The need to put some context to the data is important not only for those of us who are scratching their heads about how to deal with the issues presented by the coronavirus, but also for the decisionmakers who are weighing when to open businesses, schools, and restaurants.  Our daily lives always involve some form of risk calculation, and most of the risks — whether it is the risk of death in a traffic accident, from a choking incident, from a falling tree limb, or from an operation gone bad — are risks that we are willing to accept.  If the increased testing produces a surge in the number of reported cases and a correspondingly steep drop in the mortality rate, at what point do the authorities conclude that it is okay for us to leave our houses and go back to work?  If the death rate from COVID-19 is twice that, or four times that, of H1N1, and we compare that risk to the damage that would be done to the economy and to individuals who live paycheck to paycheck from a prolonged shutdown, do we accept that risk?

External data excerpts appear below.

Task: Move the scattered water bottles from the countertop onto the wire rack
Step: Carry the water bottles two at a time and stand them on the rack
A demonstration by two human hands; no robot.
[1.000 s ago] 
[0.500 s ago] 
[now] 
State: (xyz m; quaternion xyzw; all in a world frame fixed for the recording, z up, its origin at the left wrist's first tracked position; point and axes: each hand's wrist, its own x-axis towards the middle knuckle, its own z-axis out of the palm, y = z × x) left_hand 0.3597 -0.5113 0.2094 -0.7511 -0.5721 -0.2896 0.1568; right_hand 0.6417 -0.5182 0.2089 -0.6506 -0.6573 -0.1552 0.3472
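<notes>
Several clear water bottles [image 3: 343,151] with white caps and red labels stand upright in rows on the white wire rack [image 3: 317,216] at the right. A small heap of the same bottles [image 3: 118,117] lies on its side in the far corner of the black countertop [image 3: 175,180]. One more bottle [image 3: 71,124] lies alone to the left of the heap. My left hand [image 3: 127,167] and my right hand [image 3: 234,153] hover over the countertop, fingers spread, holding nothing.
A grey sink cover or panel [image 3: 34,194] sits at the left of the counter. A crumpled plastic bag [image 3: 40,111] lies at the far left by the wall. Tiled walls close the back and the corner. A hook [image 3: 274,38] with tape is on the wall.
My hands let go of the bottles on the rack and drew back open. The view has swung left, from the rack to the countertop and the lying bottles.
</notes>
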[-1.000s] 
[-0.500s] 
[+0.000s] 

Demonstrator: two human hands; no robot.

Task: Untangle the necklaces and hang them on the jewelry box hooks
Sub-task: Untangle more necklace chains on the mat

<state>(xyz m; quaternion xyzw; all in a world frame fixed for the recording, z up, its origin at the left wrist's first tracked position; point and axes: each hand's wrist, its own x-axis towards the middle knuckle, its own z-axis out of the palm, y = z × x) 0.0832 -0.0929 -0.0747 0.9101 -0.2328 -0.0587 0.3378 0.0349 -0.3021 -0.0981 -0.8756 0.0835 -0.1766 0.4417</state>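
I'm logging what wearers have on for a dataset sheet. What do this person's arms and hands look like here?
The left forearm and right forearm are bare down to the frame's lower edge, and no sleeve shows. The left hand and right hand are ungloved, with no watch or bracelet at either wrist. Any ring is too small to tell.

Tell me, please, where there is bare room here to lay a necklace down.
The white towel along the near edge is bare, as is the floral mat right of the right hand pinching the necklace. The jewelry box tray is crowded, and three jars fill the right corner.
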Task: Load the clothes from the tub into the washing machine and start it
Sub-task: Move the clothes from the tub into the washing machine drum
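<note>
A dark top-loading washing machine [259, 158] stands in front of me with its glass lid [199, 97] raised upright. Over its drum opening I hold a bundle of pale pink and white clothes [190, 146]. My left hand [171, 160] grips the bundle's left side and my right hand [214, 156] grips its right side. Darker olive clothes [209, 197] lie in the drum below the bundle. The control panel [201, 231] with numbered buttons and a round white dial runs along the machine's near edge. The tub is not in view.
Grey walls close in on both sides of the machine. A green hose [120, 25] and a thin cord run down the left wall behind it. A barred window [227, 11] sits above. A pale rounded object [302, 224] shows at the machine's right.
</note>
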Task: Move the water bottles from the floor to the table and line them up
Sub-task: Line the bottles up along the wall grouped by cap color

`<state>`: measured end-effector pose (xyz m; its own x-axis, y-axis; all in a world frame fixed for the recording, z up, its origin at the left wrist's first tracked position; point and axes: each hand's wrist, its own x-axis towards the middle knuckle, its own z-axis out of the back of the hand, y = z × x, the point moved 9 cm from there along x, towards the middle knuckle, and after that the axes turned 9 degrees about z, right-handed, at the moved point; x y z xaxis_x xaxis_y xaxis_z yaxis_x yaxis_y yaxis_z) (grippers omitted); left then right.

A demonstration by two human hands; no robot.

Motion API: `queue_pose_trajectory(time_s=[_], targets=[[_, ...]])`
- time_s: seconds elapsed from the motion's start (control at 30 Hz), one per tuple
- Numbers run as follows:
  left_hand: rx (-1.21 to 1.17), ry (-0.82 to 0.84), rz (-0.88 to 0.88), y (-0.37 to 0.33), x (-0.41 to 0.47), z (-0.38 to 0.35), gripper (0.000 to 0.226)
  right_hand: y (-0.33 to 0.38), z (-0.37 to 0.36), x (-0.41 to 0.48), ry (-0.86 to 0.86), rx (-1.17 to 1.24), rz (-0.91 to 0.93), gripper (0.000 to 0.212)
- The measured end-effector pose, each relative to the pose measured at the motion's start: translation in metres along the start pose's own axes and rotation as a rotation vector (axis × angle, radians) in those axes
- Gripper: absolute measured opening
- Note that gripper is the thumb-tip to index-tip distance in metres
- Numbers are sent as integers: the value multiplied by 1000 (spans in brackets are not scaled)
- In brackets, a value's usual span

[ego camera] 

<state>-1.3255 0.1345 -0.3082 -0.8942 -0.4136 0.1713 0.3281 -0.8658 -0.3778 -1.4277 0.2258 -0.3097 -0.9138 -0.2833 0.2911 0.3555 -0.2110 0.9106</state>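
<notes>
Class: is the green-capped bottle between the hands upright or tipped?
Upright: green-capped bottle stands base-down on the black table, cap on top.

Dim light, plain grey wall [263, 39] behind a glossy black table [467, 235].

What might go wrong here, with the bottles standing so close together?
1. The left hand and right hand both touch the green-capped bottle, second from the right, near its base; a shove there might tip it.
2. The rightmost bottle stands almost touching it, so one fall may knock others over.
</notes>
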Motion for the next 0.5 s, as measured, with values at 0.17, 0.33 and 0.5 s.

And finally, how do the publicized cases of sports and entertainment figures who report having the coronavirus affect the public perception of the risk equation?  If all of the NBA figures, football coaches, and movie and recording stars who have contracted COVID-19 survive the experience, will that put pressure on authorities to let us get on with our lives?

When you are talking about data, context is so important.  Mark Twain was right about lies, damn lies, and statistics.  I feel that the news media is letting us down, and focusing on the sensational, click-bait headlines while forgoing the nuts-and-bolts reporting that really would be useful during this period.